COLLECTED MATERIAL —

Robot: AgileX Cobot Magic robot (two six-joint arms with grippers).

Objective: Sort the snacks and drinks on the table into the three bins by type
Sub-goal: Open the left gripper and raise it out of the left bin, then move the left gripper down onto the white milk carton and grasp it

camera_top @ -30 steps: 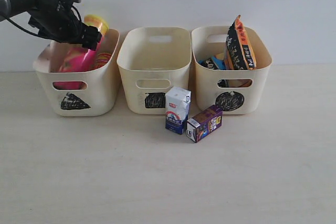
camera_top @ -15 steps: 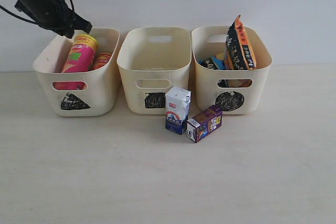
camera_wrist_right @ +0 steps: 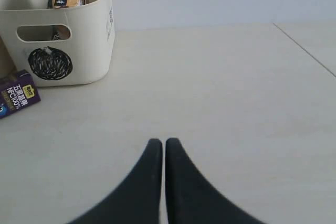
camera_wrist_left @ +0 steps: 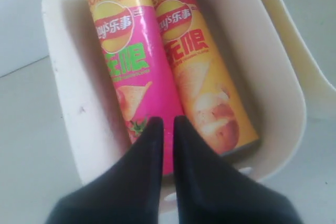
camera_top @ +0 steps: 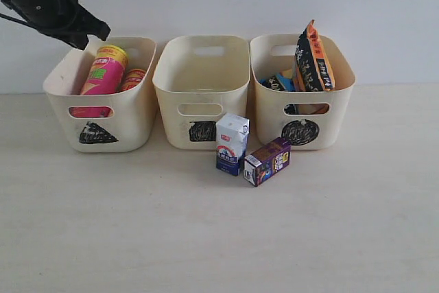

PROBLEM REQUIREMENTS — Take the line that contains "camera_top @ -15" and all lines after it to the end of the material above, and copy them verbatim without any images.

ANSWER FOR THE TASK —
camera_top @ -15 steps: 
camera_wrist_right @ +0 steps: 
camera_wrist_left @ +0 steps: 
camera_top @ +0 steps: 

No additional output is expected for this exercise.